We run a high-load terminal server for thin client access. We recently upgraded to 2008 from 2003 because of the increased stability of fewer kernel-mode drivers along with a few other improvements. Stability has been great, but Nod32 is causing problems. The first thing I ran in to was the Automatic startup file scan at user logon was causing problems when you have 30+ users all logging on at once when a shift starts. That is disabled and disk thrashing has stopped, but now I am left with massive network delays. There will be upwards of 30 seconds of delay before an HTTP session can be initiated and I'm fairly sure the delay is coming from everything being routed through the HTTP scanner. Any ideas on where to start or what to tweak? I've only had to tune real-time scan settings prior to this and this is a little outside my comfort area.

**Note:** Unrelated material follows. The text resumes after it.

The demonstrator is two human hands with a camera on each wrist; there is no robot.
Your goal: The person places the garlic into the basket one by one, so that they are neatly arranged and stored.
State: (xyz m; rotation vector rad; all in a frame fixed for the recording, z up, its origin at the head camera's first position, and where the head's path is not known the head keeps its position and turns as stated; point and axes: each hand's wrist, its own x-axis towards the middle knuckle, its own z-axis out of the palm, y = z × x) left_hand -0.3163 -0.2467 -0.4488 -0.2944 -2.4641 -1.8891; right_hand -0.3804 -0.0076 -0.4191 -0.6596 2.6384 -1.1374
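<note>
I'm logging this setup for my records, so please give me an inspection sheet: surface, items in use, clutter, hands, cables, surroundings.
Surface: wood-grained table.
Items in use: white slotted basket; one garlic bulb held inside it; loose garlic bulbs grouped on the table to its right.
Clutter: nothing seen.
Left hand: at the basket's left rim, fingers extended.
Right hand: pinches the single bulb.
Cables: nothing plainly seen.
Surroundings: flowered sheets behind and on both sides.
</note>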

e: I should have mentioned, ekrn private bytes was peaking out a 1.1gb, which seems a tad excessive.

Hey Smacky,

Have you applied the following recommended server settings:
http://kb.eset.com/esetkb/index?page=content&id=SOLN2144

Also check out Microsoft's virus scanning recommendation for a server:
http://support.microsoft.com/kb/822158

All those recommended settings are applied through a default system policy that I put together during the initial rollout. I figured out that what was happening was all the startup scans that were initialized whenever a user logged on got backedlogged to the point that I likely had 100+ of them either queued or attempting to run at once, which destroyed performance. A reboot cleared that out and things have stabilized since last week, though I am still see a steady and consistent growth of the ekrn process (~50mb to 315mb in 1.5 weeks), but that is likely the memory leak that others have reported and it isn't fast enough to cause major issues.

As a suggestion, detecting for the terminal services component being installed on the OS and disabling the scheduled tasks triggered at user logon would be really helpful to others running terminal service environments.